Sengketa Ekonomi syariah merupakan pertentangan yang terjadi antar orang yang kegiatan usahanya dilakukan berdasarkan prinsip ekonomi syariah atau perjanjiannya tunduk pada prinsip- prisnip syariah, yang disebabkan oleh perbedaan pandangan atau persepsi tentang kepentingan atau hak milik yang dapat menimbulkan akibat hukum bagi para pihak dan bisa diberikan sanksi hukum

terhadap salah satu diantaranya. Salah satu sebab yang sering terjadi adalah adanya ingkar janji atau   salah satu pihak tidak dapat melakukan sesuatu yang disepakati.
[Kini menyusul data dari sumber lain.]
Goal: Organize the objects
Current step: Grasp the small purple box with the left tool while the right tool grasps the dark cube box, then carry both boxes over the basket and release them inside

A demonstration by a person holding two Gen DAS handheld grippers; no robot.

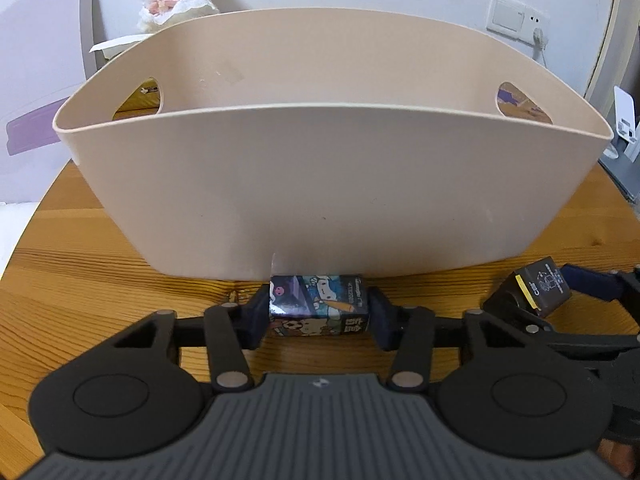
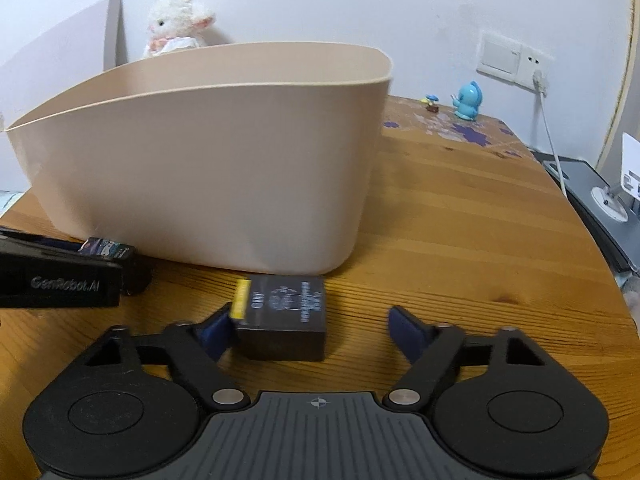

Bisa juga karena melakukan keterlambatan pembayaran, atau melakukan sesuatu yang menurut perjanjian tidak boleh dilakukan sehingga perbuatan tersebut menimbulkan kerugian atau pihak lain merasa dirugikan (Jannah, 2017)

Secara garis besar terdapat dua sistem dalam penyelesaian sengketa ekonomi syariah, pertama yaitu secara litigasi, kedua yaitu secara non litigasi. Secara litigasi merupakan penyelesaian yang diselesaikan di lembaga pengadilan dengan berbagai hukum acaranya, sedangkan non litigasi diselesaikan diluar lembaga pengadilan. Ada beberapa lembaga diluar pengadilan yang dapat menyelesaikan sengketa ekonomi syariah, yaitu melalui Alternatif Penyelesaian Sengketa (APS), atau melalui lembaga arbitrase, atau melalui lembaga konsumen (Suadi, 2017).

2.    Kompetensi Peradilan Agama

Peradilan agama memiliki kompetensi absolut yang didasarkan pada Undang-Undang Nomor.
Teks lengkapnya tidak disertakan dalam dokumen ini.